SmolLM2-135M-Instruct
Property | Value |
---|---|
Parameter Count | 135M |
Training Tokens | 2 trillion |
License | Apache 2.0 |
Architecture | Transformer decoder |
Precision | BFloat16 |
What is SmolLM2-135M-Instruct?
SmolLM2-135M-Instruct is a compact yet powerful language model designed for efficient instruction following and general text generation. As part of the SmolLM2 family, it represents a significant advancement over its predecessor, particularly excelling in instruction following, knowledge application, and reasoning capabilities. The model was trained on an extensive and diverse dataset of 2 trillion tokens, including FineWeb-Edu, DCLM, and The Stack.
Implementation Details
The model underwent a sophisticated training process involving supervised fine-tuning (SFT) and Direct Preference Optimization (DPO) using the UltraFeedback dataset. It was trained using 64 H100 GPUs and the nanotron framework, demonstrating impressive performance metrics across various benchmarks.

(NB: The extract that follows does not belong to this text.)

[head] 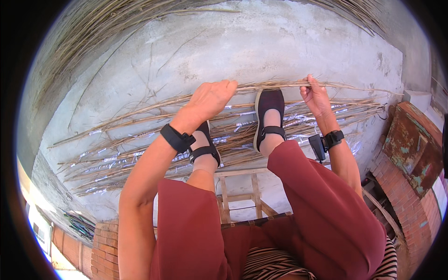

- Zero-shot performance improvements over predecessor in multiple benchmarks
- Supports text rewriting and summarization tasks
- Optimized for efficient on-device deployment
- Implements chat template for conversational applications
Core Capabilities
- Instruction following with 29.9% average performance on IFEval
- Strong performance on reasoning tasks (28.2% on BBH 3-shot)
- Efficient text generation and summarization
- Lightweight deployment options with ONNX and Transformers.js support
Frequently Asked Questions
Q: What makes this model unique?
This model stands out for its exceptional performance-to-size ratio, delivering strong capabilities in instruction following and reasoning tasks despite its compact 135M parameter size. It's specifically optimized for on-device deployment while maintaining competitive performance metrics.
Q: What are the recommended use cases?
The model is well-suited for text generation, summarization, and instruction-following tasks. It's particularly valuable for applications requiring efficient on-device deployment or where computational resources are limited, while still needing reliable language model capabilities.